David Brat Is Right
...It is, it seems, decidedly easier idiotically to repeat that “government is the only thing we all belong to,” or that “government is simply the name we give to the things we choose to do together” than to acknowledge that, whether one is advocating a small government that takes care of the basics or a Leviathan that seeks to meddle in the smallest recesses of the human heart, one is invoking Thomas Hobbes. George Washington almost certainly never said that “government is not reason; it is not eloquence; it is force,” nor did he describe the state as “a dangerous servant and a fearful master.” But these maxims, attributed to him, gained wide currency because, imprimatur or none, they contain a valuable truth. Brat’s words are the heir to this recognition. In his supposedly “unusual” essay, he asks whether “we trust institutions of the government to ensure justice”; suggests that “history teaches us” to worry about the scope of the state; and, channeling a sentiment that would be extraordinarily familiar to the Founding Fathers and in accord with the philosophies and historical examples that inspired them, mocks the arrogant notion that we now “live in particularly lucky and fortunate times where the State can be trusted to do minimal justice.” He observed, too, that however secure the principle that Americans may defend themselves against violence if attacked, they will nonetheless eventually have to abide by a judgment from the state. When Brat argues that “when push comes to shove, the State will win in a battle of wills,” he is confirming that violence is only legitimate when the state says that it is. That’s a monopoly.
There is nothing incoherent or sinister about this. On the contrary: That a potential member of Congress is so elegantly aware of the remarkable strength of the body that he is seeking to join is little short of refreshing. Also bracing was that Brat’s contention was cast in bipartisan — or, rather, nonpartisan — terms. First, he asked whether his audience was happy to trust the extraordinary power of the government to the temporary custody of the Right or Left. Then he suggested that anybody who “answered ‘no’ to either question” could well find themselves with “a major problem in the future.” In doing so, he joined a long line of forward-looking Americans who have, in Edmund Burke’s felicitous phrase, tended not to “judge of an ill principle in government only by an actual grievance,” but have been disposed instead to “anticipate the evil, and judge of the pressure of the grievance by the badness of the principle.” The colonists, Burke espied, “augur misgovernment at a distance; and snuff the approach of tyranny in every tainted breeze.” So, too, the architects of the nation. It was evident in the late 18th century that despotism was a perennial prospect, and, as Brat hints, the horrors of the 20th century should have served only to amplify that trepidation. Where, pray, is the problem here?...

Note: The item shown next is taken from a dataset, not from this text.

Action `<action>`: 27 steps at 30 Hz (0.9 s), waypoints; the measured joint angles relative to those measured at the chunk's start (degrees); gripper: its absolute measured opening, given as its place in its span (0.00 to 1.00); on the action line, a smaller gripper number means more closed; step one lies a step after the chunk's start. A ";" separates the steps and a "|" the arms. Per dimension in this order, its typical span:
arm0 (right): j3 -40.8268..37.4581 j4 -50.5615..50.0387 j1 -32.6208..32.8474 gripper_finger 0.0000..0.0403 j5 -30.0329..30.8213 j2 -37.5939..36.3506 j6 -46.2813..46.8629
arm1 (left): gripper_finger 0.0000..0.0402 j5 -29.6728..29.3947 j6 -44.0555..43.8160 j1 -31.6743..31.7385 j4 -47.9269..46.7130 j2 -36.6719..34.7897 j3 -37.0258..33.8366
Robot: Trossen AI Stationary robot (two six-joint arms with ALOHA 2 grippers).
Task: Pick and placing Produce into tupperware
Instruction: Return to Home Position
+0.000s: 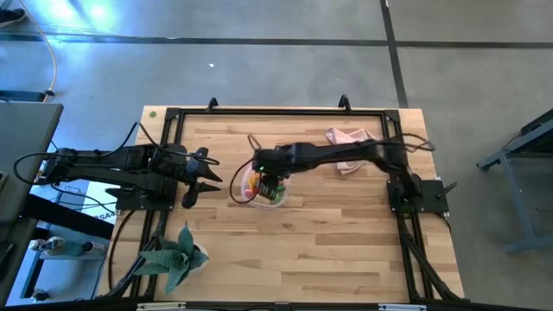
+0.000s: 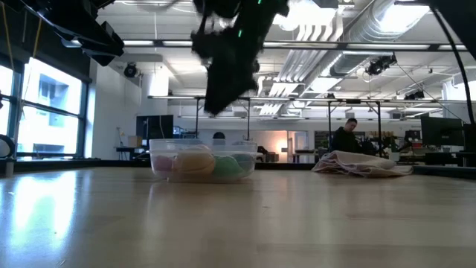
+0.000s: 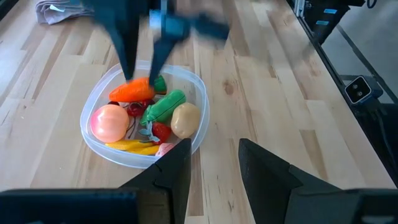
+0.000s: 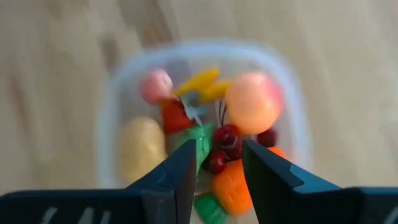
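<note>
Light wooden counter [image 1: 328,233]; crumpled pink cloth [image 1: 350,138] at its far edge, under the right arm's elbow, well apart from the tub; green spiky leafy plant [image 1: 177,255] near the front left corner; a seated person [image 2: 346,138] shows in the room beyond, away from the counter.

Small round clear plastic tub with whitish rim [image 3: 93,146] sits mid-counter, upright. Inside it: orange carrot [image 3: 132,91], peach-pink round fruit [image 3: 109,122], green pod-shaped piece [image 3: 163,106], tan lump [image 3: 185,119], yellow pieces [image 3: 130,146], small dark red berries [image 3: 135,110]; all crowded together and touching. No loose produce lies on the bare wood in the high view.

Right arm reaches across from the right side; right gripper [image 4: 217,152] hangs directly over the tub, clear of the rim in the low view, partly hiding the contents from above; fingers spread with a clear gap, nothing between them, berries and carrot visible through the gap.

Left gripper [image 3: 214,168] hovers just beside the tub on its left, pointed at it; fingers spread apart, holding nothing, touching nothing.
</note>
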 joint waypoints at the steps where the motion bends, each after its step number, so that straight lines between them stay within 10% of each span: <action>1: 0.01 -0.13 0.22 0.29 0.03 -1.89 -0.21 | 0.30 0.01 0.00 -0.01 0.01 0.00 0.00; 6: 0.07 -4.02 4.31 0.22 3.76 -12.79 -0.29 | 0.30 0.01 0.00 -0.01 0.00 0.01 0.00; 16: 0.09 -23.90 24.35 0.01 31.09 -23.53 18.75 | 0.30 0.01 0.00 -0.01 0.01 0.00 0.00; 21: -9.86 -21.23 30.49 0.00 29.63 -22.96 32.68 | 0.30 0.00 -0.02 -0.01 0.02 0.01 0.00; 27: -28.02 9.90 30.30 0.00 17.06 -22.97 27.20 | 0.30 0.01 0.00 0.00 0.00 0.01 0.00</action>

...If David Brat’s wholly inoffensive observations are enough to give a person the vapors, he might well look to reconsider the foundations of his philosophy. In certain cases — rape, murder, defense of the realm — the case for government force is an easy one to make. In others — the hosting of cowboy poetry festivals, the banning of smoking, the hyper-regulation of small businesses — it is downright farcical. Were I convinced that the state should be using its power to determine the optimum price of milk, I would probably recoil at the word “violence,” too. This, though, has no bearing on whether its use is pertinent. David Brat was correct: Governments of all sorts rely upon force and maintain a monopoly on fire, and thereby invite all of us to turn our skeptical eyes toward them. Let’s try not to crucify a man for looking on them without favor and telling all who would listen the acrid truth about what he has seen.